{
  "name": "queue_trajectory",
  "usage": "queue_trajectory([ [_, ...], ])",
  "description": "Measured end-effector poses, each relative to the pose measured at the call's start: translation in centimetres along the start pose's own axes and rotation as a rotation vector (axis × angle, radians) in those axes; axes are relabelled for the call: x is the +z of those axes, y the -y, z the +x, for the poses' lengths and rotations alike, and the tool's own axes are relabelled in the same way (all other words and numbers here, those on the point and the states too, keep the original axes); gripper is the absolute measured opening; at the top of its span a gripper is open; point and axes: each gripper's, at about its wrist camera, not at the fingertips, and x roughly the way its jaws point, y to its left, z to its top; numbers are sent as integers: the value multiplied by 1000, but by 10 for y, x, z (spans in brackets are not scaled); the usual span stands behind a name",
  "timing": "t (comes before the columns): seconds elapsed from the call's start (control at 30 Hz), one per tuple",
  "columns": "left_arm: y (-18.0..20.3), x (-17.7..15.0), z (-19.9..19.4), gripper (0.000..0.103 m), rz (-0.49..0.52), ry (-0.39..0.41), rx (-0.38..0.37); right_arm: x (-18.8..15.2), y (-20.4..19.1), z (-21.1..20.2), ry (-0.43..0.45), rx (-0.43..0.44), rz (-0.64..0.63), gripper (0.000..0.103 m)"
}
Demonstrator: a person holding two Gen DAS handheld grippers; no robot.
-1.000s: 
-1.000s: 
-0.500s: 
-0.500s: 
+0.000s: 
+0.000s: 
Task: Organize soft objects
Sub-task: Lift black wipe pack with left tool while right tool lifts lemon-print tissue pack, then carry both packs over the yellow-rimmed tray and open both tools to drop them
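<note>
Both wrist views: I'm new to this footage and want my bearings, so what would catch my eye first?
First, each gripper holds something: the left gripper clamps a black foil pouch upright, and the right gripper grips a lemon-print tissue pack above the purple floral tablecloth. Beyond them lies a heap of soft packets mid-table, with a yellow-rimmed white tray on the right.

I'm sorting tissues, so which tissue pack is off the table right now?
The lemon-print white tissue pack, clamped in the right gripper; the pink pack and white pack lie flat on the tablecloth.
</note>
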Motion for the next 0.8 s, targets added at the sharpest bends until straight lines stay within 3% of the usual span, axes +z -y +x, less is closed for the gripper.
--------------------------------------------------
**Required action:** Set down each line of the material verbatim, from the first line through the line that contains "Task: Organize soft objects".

**Answer space:**
{
  "name": "queue_trajectory",
  "usage": "queue_trajectory([ [_, ...], ])",
  "description": "Measured end-effector poses, each relative to the pose measured at the call's start: translation in centimetres along the start pose's own axes and rotation as a rotation vector (axis × angle, radians) in those axes; axes are relabelled for the call: x is the +z of those axes, y the -y, z the +x, for the poses' lengths and rotations alike, and the tool's own axes are relabelled in the same way (all other words and numbers here, those on the point and the states too, keep the original axes); gripper is the absolute measured opening; at the top of its span a gripper is open; point and axes: each gripper's, at about its wrist camera, not at the fingertips, and x roughly the way its jaws point, y to its left, z to its top; numbers are sent as integers: the value multiplied by 1000, but by 10 for y, x, z (spans in brackets are not scaled); the usual span stands behind a name",
  "timing": "t (comes before the columns): seconds elapsed from the call's start (control at 30 Hz), one per tuple",
  "columns": "left_arm: y (-18.0..20.3), x (-17.7..15.0), z (-19.9..19.4), gripper (0.000..0.103 m), rz (-0.49..0.52), ry (-0.39..0.41), rx (-0.38..0.37); right_arm: x (-18.8..15.2), y (-20.4..19.1), z (-21.1..20.2), ry (-0.43..0.45), rx (-0.43..0.44), rz (-0.64..0.63), gripper (0.000..0.103 m)"
}
Demonstrator: a person holding two Gen DAS handheld grippers; no robot.
-1.000s: 
-1.000s: 
-0.500s: 
-0.500s: 
+0.000s: 
+0.000s: 
Task: Organize soft objects

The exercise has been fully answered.